The decision has garnered significant criticism from importers and their representing bodies as the judgment is expected to dramatically expand the scope of liability for corporate executives, compliance officers, and other employees involved in daily import transactions or transmissions.  One such representing body, the American Association of Exporters and Importers (AAEI), filed a brief in support of Shadadpuri stating that the court’s decision has effectively lowered the government’s burden of proof for finding a natural person liable for customs violations by eliminating the requirement for the court to prove fraudulent intent.

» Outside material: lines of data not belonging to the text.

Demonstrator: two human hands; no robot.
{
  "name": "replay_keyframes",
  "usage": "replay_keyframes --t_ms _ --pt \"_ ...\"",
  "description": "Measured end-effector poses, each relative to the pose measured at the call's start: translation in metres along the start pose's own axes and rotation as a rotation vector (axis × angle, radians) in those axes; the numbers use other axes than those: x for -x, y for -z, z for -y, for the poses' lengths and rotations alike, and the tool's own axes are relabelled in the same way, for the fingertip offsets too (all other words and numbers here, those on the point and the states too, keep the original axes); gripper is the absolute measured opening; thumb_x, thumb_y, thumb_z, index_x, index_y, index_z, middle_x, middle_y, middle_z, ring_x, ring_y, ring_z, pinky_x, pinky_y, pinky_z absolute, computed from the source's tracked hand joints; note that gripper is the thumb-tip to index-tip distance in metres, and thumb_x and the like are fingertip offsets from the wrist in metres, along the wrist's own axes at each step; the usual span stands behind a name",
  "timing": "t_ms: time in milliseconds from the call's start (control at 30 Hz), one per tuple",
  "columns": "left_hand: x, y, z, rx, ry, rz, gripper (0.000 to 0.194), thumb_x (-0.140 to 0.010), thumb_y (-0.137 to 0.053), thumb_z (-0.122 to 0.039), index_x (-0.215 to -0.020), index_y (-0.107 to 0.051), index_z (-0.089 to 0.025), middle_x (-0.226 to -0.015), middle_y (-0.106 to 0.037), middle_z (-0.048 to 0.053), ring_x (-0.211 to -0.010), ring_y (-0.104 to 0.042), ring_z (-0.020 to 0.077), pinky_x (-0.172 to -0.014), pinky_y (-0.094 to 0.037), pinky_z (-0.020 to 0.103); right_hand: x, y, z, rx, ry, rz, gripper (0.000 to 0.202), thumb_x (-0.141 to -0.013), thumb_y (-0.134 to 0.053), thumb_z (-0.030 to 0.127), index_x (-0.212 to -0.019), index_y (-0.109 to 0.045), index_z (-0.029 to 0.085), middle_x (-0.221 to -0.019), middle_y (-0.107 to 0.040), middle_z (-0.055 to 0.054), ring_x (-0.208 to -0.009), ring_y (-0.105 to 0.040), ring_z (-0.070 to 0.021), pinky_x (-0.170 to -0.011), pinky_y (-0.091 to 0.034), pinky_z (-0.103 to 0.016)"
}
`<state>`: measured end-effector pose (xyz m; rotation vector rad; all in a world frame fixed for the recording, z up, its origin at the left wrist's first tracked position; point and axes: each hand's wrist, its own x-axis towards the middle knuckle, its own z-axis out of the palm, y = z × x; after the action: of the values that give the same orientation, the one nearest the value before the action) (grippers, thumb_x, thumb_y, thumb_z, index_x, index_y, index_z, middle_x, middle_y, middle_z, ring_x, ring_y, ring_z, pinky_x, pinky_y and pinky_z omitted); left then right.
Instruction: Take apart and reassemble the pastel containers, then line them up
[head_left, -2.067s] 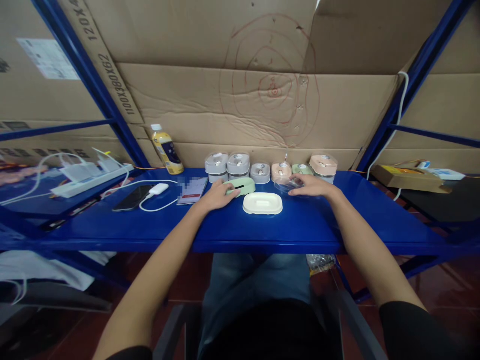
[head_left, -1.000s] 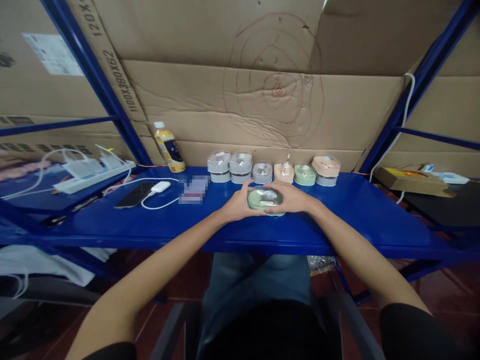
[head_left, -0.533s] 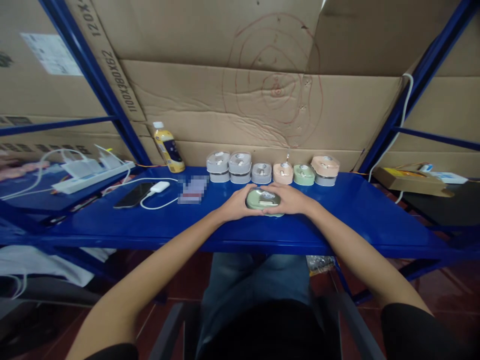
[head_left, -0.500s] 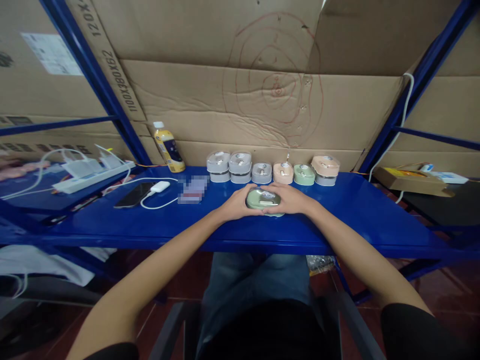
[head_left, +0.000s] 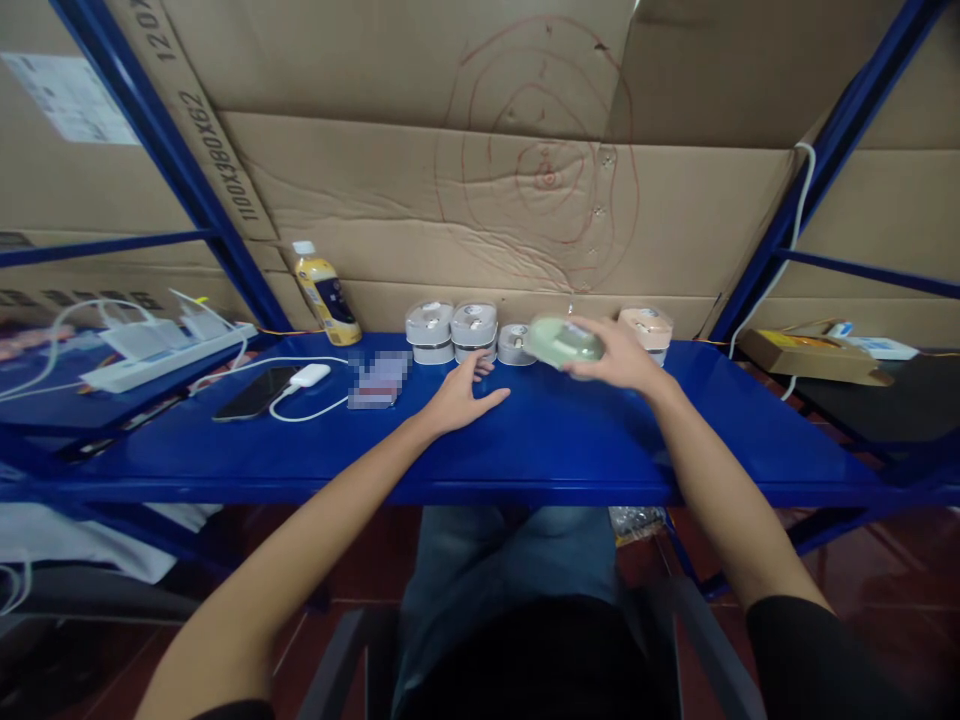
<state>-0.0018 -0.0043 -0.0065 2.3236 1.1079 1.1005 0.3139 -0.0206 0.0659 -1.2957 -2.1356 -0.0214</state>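
My right hand [head_left: 619,355] grips a pale green lidded container [head_left: 564,342], smeared by motion, in front of the back row. It hides the middle of that row. My left hand [head_left: 463,395] is open over the blue table, thumb and fingers apart, with nothing in it. Just behind its fingertips stand two grey stacks of containers with clear lids, a left stack [head_left: 430,332] and a right stack [head_left: 475,332]. A single low grey container [head_left: 516,344] sits beside them. At the row's right end, a peach container [head_left: 646,328] stands partly behind my right hand.
The blue table [head_left: 525,455] ends in a front edge near my lap. A yellow bottle [head_left: 328,297] stands at the back left. On the left lie a phone [head_left: 256,393], a white charger [head_left: 310,376] with its cable, and a power strip [head_left: 169,358]. Cardboard [head_left: 360,200] walls the back.
Both hands were around the green container near the front. My left hand has let go and shifted left; my right hand has carried the container back toward the row.
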Motion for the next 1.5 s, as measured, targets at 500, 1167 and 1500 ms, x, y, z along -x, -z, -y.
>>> replay_keyframes --t_ms 500,1167,1500 --pt "0.002 -0.002 -0.001 -0.099 -0.011 0.137 0.063 -0.089 -0.071 -0.051 -0.139 -0.051 -0.019 -0.136 -0.063 0.016 -0.117 -0.067 0.0310 -0.103 -0.058 0.050 -0.058 -0.046 -0.050 0.672 -0.555 -0.191 0.071 -0.085 -0.075 0.054 -0.130 -0.060 0.002 -0.129 -0.062 -0.032 -0.122 -0.055 -0.0451 -0.100 -0.042 -0.055" --pt "-0.001 -0.002 0.006 -0.105 -0.051 0.029 0.064 -0.089 -0.072 -0.046 -0.142 -0.048 -0.019 -0.138 -0.062 0.017 -0.128 -0.064 0.0343 -0.109 -0.055 0.054 -0.039 -0.096 0.036 0.295 0.141 0.185 0.061 -0.096 -0.062 0.049 -0.142 -0.057 0.008 -0.151 -0.058 -0.026 -0.142 -0.053 -0.0394 -0.120 -0.040 -0.052" --pt "0.002 0.004 -0.002 0.004 -0.121 0.180 0.132 -0.060 -0.095 -0.066 -0.164 -0.030 -0.021 -0.169 -0.035 0.024 -0.157 -0.035 0.0459 -0.129 -0.031 0.064 -0.003 -0.058 0.062 0.091 -0.016 0.194 0.076 -0.079 -0.079 0.063 -0.133 -0.062 0.013 -0.130 -0.067 -0.022 -0.113 -0.069 -0.0393 -0.096 -0.057 -0.052"
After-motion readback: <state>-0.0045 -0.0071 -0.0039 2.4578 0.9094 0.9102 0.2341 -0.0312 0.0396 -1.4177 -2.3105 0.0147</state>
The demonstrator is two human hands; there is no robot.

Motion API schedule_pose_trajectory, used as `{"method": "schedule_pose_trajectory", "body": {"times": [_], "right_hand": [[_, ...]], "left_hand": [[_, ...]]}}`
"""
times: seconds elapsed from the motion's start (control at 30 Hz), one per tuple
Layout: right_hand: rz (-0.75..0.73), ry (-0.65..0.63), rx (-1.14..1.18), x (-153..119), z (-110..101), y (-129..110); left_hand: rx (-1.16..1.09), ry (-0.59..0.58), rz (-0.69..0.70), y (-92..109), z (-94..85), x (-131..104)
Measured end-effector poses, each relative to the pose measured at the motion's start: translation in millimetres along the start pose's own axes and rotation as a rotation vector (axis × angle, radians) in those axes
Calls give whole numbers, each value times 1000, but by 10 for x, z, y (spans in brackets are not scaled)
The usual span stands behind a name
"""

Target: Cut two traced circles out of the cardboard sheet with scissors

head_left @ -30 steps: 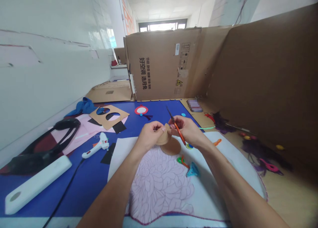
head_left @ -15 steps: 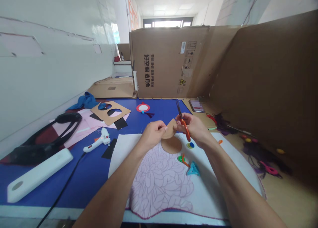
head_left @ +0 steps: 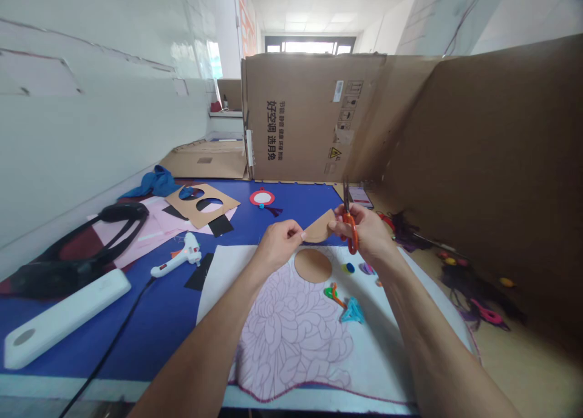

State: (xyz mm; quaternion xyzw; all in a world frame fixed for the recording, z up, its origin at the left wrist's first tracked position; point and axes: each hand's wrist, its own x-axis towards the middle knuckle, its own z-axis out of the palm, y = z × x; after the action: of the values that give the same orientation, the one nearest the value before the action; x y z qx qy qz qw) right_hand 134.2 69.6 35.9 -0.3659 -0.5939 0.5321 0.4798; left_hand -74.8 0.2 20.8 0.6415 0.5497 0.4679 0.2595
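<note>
My left hand (head_left: 279, 245) pinches the lower left corner of a brown cardboard piece (head_left: 319, 228), which has a curved lower edge. At its other end, the fingers of my right hand (head_left: 370, 231) grip the same piece. Orange-handled scissors (head_left: 351, 236) also sit in my right hand, blades pointing up and away from the cardboard. Just below the held piece, a round brown cardboard disc (head_left: 313, 266) lies flat on a white cloth (head_left: 387, 339) with a flower pattern. Small blue-and-yellow (head_left: 348, 268), green (head_left: 330, 293) and light-blue (head_left: 353, 310) items lie on the cloth.
To the left are a white glue gun (head_left: 180, 258) with a black cord, a long white bar (head_left: 68, 318) and a cardboard sheet with oval holes (head_left: 218, 194). A red-rimmed disc (head_left: 262, 197) lies farther back. Tall cardboard walls (head_left: 310, 120) stand behind and at the right.
My right hand has moved right with the scissors, and the blades have swung more upright. The held cardboard has risen and tilted, now apart from the disc in view.
</note>
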Motion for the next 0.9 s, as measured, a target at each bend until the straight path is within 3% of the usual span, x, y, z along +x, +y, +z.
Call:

Further, AAEI feels that the term “introduce” has been wrongly reinterpreted to include “all activities to bring goods to the threshold of the process of entry,” so that, in effect, “every negligent entry by a corporate importer of record will always be accompanied by a negligent introduction.”  AAEI is concerned that this court decision will increase the trade industry’s risk and cost of doing business due to subjecting import compliance managers to massive penalties.  Some employees may not wish to work in jobs associated with higher personal risk of liability, or employees might seek additional compensation for their duties.  Further, AAEI suggested that some importers might choose to allow foreign suppliers to act as non-resident importers of record in order to have import transactions handled outside the reach of US jurisdiction.

Importers anxiously awaiting a Supreme Court hearing on Trek Leather are likely to be disappointed by the denial as the decision will have definite repercussions for the trade community.  Importers will surely continue to watch other cases to determine how far the court will take the Trek Leather case in applying it to other importers.   

Aaron Ambrite, Extern, Global Trade Expertise

CBP Rules Time Limit for Liquidation Begins Day After Triggering Event

In Headquarters Ruling Letter H173819, dated September 12, 2014, Customs and Border Protection ("CBP") determined that it had correctly liquidated an entry made by Coaster Corporation of America within the six-month required timeframe that starts the day after the triggering event.

Coaster Corporation imported furniture from China in 2008.  At the time of entry, Coaster paid antidumping duties of 7.24%.  The antidumping order dated January 4, 2005 regarding the imported product actually set the duty at 6.65% and instructed CBP to suspend liquidation of all entries of the subject merchandise.  On August 18, 2010, the Department of Commerce published the Federal Register dictating a new antidumping duty of 216.01% for the subject merchandise.  On February 18, 2011, CBP liquidated the subject entry and assessed the 216.01% antidumping duty.

“CBP is obligated to suspend the liquidation of entries once Commerce makes an affirmative preliminary determination of dumping pursuant to 19 U.S.C. § 1673b(d)(2).  Once suspension is removed, 19 U.S.C. § 1504(d) requires CBP to liquidate the entry within six months after receiving notice of lifting of the suspension, unless liquidation is properly extended.” HQH173819.  If CBP does not liquidate within six months of receiving notice, the entries are deemed liquidated at the rate of duty declared by importer.  The court has determined that publication of the final results of the Federal Register constitutes notice from the Department of Commerce to CBP that the suspension of liquidation on entries subject to the administrative review is removed.  

Coaster argued that CBP did not liquidate “within” the required six-month time period after receiving notice from the publishing of the Federal Register and that the entry should be deemed liquidated at the 7.24% duty initially entered.  Coaster asserted that the statutory time limit expired at the end of the day on February 17, 2011, which is six months after the Federal Register was published on the August 18, 2010.  CBP, however, ruled that the end of the day on February 18, 2011 was the last day to liquidate within the six-month required timeframe.  CBP declared that both the courts and the CBP have consistently calculated statutory deadlines starting the day after the triggering event and including the entirety of the deadline day.  CBP ultimately concluded that the end of the day on February 18, 2011 was the last day to liquidate within the six-months because the time limit begins the day after the triggering event.